A Generalized Interrupted Time Series Model for Assessing Complex Health Care Interventions (306306)*Maricela F. Cruz, University of California, Irvine
Daniel L Gillen, University of California, Irvine
Hernando Ombao, King Abdullah University of Science and Technology
Keywords: Interrupted time series, segmented regression, complex interventions, patient-centered data, change point detection, discrete outcomes
Assessing the impact of complex interventions on measurable health outcomes is a growing concern in healthcare and health policy. Interrupted time series (ITS) designs borrow from traditional case-crossover designs and function as quasi-experimental methodology able to retrospectively analyze the impact of an intervention. Statistical models used to analyze ITS designs primarily focus on continuous valued outcomes.
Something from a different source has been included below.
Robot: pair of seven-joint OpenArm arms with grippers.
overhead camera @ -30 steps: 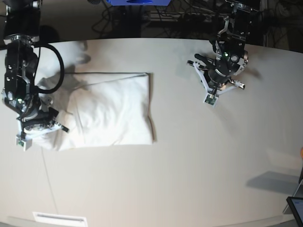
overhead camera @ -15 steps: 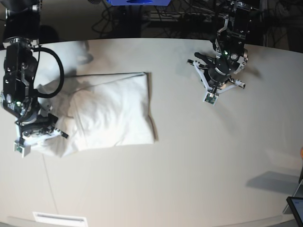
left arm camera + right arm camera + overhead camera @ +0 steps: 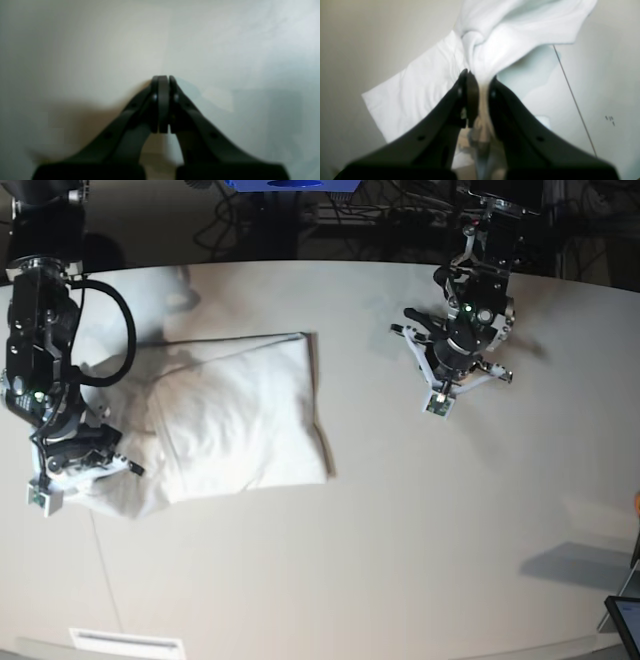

We propose the “Generalized Robust ITS” (GRITS) model appropriate for outcomes whose underlying distribution belongs to the family of exponential distributions, thereby expanding the available methodology to adequately model binary and count responses. Alongside GRITS we present a test for the existence of a change point for discrete outcomes. The methods proposed are able to test for the existence of and estimate the change point, borrow information across units in multi-unit settings, and test for differences in the mean function and correlation pre- and post-intervention. The methodology is illustrated by analyzing patient centered data from a hospital that implemented and evaluated a new care delivery model in multiple units.